2022-01-14 
Des mesures qui payent pour lutter contre la pollution atmosphérique

•    La pollution aux particules fines, qui touche une majorité de la population mondiale, est responsable de maladies respiratoires et cardiovasculaires, de décès prématurés, associés à un coût pour la société.
•    En s’appuyant sur le cas de Grenoble, une équipe de recherche pluridisciplinaire a construit différents scénarios permettant de diminuer de deux tiers la mortalité attribuable aux particules fines à l’échelle de l’agglomération, et a démontré que les bénéfices obtenus dépassent les coûts des mesures à mettre en place.


Diminuer de deux tiers la mortalité attribuable aux particules fines à l’échelle d’une agglomération peut se faire pour un coût bien inférieur aux bénéfices sociétaux et économiques. C’est ce que vient de démontrer une équipe pluridisciplinaire du CNRS, de l’Inserm, d’INRAE, de l’Université Grenoble Alpes (UGA) et d’Atmo Auvergne-Rhône-Alpes. L’étude identifie des politiques publiques concrètes pour atteindre un objectif sanitaire fixé par les élus, ainsi que les co-bénéfices attendus. Ces résultats sont publiés par Environment International le 15 janvier 2022.

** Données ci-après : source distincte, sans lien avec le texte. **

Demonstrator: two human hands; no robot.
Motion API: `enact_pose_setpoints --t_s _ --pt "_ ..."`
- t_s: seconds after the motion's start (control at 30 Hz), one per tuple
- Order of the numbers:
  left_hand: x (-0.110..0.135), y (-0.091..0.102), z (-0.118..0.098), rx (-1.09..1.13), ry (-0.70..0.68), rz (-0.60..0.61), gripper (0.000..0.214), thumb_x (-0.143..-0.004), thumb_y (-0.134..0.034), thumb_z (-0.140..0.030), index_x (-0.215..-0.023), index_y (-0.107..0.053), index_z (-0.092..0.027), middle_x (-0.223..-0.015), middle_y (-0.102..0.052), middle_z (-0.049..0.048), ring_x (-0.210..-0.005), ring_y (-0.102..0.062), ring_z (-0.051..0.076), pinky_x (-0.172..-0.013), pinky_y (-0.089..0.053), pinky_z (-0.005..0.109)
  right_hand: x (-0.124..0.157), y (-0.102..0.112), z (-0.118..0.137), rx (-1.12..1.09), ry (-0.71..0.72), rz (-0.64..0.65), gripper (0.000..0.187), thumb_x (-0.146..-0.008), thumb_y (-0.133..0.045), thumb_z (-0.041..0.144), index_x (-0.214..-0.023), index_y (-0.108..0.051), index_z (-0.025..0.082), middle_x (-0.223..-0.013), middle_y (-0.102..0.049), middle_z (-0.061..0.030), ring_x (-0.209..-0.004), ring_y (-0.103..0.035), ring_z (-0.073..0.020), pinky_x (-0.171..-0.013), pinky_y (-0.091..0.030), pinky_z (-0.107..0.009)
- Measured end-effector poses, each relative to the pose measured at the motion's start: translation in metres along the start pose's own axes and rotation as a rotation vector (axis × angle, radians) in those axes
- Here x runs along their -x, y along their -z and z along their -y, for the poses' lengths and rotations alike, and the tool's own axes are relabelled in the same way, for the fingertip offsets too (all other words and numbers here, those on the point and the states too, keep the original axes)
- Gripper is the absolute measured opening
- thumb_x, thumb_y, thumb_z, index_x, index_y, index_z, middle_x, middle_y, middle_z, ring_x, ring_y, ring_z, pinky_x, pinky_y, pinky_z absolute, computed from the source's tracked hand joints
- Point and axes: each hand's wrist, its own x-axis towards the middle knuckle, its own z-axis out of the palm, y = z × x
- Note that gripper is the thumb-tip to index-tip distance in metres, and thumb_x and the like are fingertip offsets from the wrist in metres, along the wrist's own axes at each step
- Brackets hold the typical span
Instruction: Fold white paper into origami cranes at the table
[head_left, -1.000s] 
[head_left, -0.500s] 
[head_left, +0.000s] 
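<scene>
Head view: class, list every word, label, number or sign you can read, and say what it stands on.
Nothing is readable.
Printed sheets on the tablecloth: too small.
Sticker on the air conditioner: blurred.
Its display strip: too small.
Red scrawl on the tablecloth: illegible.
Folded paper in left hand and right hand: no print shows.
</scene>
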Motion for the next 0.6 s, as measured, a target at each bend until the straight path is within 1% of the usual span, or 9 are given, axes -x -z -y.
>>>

Chaque année en France, la pollution aux particules fines (celles ayant un diamètre inférieur à 2,5 microns1) entraîne la mort prématurée d’environ 40 000 personnes. Le coût associé est estimé à 100 milliards d’euros annuels2. Or, les politiques publiques de lutte contre la pollution atmosphérique sont généralement mises en place sans évaluer au préalable leur futur impact sanitaire ou économique.

Le projet MobilAir comble cette lacune en identifiant des mesures concrètes qui permettraient de répondre aux objectifs sanitaires fixés par les décideurs de l’agglomération grenobloise. À savoir : une réduction de 67 % du taux de mortalité associé aux particules fines entre 2016 et 2030. Plusieurs pistes ont ainsi fait l’objet d’une analyse coûts-bénéfices dans le cadre d‘une collaboration entre le Laboratoire d'économie appliquée de Grenoble (CNRS/INRAE/UGA), l’Institut pour l'avancée des biosciences (Inserm/CNRS/UGA), le Centre d'économie et de sociologie appliquées à l’agriculture et aux espaces ruraux (AgroSup Dijon/INRAE) et Atmo Auvergne-Rhône-Alpes.